Requirement:
Return every line of the data below word for word, including the punctuation.

The data:
--- START ---
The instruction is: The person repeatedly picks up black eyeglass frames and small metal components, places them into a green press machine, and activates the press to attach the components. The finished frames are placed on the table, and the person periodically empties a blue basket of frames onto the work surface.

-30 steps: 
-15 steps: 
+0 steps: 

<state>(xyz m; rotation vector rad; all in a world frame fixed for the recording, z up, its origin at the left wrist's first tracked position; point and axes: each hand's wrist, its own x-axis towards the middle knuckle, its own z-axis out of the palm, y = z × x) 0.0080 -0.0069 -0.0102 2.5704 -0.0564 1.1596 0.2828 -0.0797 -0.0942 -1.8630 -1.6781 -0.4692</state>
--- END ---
Solution for this problem:
The instruction is: The person repeatedly picks up black eyeglass frames and small metal components, places them into a green press machine, and activates the press to attach the components. The finished frames are placed on the table, and the person periodically empties a blue basket of frames onto the work surface.

-30 steps: 
-15 steps: 
+0 steps: 

<state>(xyz m; rotation vector rad; all in a world frame fixed for the recording, z up, its origin at the left wrist's first tracked position; point and axes: each hand's wrist, its own x-axis towards the middle knuckle, its own z-axis out of the palm, y = z × x) 0.0080 -0.0069 -0.0102 2.5704 -0.0564 1.1596 0.2828 -0.0797 -0.0942 -1.8630 -1.6781 -0.4692</state>

No additional output will be given.